#### Given data:

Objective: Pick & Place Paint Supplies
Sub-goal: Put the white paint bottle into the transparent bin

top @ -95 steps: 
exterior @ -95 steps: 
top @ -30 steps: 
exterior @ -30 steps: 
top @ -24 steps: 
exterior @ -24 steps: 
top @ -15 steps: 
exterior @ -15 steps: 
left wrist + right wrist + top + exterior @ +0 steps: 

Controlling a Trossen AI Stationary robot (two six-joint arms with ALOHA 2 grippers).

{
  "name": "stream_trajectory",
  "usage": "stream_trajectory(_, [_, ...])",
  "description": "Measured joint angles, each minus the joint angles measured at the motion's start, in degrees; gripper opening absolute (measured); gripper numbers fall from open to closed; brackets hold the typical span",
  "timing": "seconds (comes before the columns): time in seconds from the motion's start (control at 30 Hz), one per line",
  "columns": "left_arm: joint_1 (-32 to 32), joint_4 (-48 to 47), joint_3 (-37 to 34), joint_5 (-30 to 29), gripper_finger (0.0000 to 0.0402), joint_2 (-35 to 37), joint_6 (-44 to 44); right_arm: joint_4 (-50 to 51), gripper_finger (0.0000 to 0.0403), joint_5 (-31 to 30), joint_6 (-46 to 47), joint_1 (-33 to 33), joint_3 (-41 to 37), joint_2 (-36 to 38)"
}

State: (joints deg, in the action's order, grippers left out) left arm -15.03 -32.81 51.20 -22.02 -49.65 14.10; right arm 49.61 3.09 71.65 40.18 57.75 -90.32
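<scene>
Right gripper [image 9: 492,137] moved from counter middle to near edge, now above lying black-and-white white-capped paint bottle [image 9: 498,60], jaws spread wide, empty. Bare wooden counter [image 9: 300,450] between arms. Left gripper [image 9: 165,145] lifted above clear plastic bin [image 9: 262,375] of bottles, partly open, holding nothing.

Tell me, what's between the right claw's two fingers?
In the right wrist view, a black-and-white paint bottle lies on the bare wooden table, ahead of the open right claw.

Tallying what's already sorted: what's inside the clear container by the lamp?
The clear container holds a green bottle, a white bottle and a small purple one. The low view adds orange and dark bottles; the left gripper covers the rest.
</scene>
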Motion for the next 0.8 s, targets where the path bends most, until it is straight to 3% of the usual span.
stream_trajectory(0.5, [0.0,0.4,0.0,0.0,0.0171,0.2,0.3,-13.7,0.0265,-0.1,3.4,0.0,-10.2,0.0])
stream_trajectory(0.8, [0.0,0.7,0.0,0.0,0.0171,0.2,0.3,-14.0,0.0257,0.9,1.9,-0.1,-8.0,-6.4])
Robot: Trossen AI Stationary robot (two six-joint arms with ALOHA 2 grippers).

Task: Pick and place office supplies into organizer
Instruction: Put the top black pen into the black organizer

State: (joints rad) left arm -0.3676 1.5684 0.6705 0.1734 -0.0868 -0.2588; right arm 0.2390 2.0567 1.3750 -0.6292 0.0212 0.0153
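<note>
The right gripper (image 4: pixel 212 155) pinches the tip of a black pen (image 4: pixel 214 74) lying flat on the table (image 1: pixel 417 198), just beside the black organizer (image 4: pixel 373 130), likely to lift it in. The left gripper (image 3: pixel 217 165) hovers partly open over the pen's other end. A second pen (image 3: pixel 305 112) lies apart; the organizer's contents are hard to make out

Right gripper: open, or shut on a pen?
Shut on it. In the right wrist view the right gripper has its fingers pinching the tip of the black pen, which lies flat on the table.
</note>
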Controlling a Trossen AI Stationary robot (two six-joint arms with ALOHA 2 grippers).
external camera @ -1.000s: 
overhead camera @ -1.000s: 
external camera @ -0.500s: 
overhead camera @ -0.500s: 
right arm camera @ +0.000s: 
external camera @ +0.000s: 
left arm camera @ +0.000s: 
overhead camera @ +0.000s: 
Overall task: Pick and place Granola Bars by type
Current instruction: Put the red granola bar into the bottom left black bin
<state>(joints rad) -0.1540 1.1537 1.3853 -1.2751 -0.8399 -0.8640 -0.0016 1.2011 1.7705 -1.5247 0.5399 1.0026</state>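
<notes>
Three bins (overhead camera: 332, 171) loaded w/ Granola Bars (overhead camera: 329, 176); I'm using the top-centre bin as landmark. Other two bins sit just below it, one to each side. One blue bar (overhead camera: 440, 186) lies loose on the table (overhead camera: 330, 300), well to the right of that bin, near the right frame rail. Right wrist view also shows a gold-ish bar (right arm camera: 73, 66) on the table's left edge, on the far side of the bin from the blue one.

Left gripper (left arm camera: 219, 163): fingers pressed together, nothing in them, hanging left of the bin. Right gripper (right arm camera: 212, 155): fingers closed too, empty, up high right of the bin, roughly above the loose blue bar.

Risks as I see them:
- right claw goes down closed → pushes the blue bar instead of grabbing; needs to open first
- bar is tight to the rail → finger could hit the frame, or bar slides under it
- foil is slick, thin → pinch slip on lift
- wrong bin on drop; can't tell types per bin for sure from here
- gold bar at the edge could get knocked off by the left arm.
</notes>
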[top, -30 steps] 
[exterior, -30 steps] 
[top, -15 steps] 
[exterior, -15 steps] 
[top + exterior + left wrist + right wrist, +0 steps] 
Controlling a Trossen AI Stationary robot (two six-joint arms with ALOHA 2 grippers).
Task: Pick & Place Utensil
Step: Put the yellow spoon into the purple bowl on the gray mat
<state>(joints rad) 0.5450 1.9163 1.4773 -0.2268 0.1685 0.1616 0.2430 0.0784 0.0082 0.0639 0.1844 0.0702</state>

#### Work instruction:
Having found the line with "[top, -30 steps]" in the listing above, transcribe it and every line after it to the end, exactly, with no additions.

#### Solution to this problem:
[top, -30 steps] 
[exterior, -30 steps] 
[top, -15 steps] 
[exterior, -15 steps] 
[top + exterior + left wrist + right wrist, +0 steps] 
Controlling a Trossen AI Stationary robot (two six-joint arms with ALOHA 2 grippers).
Task: Pick & Place Utensil
Step: Put the yellow spoon into the purple bowl on the gray mat
<state>(joints rad) 0.5450 1.9163 1.4773 -0.2268 0.1685 0.1616 0.2430 0.0784 0.0082 0.0639 0.1844 0.0702</state>

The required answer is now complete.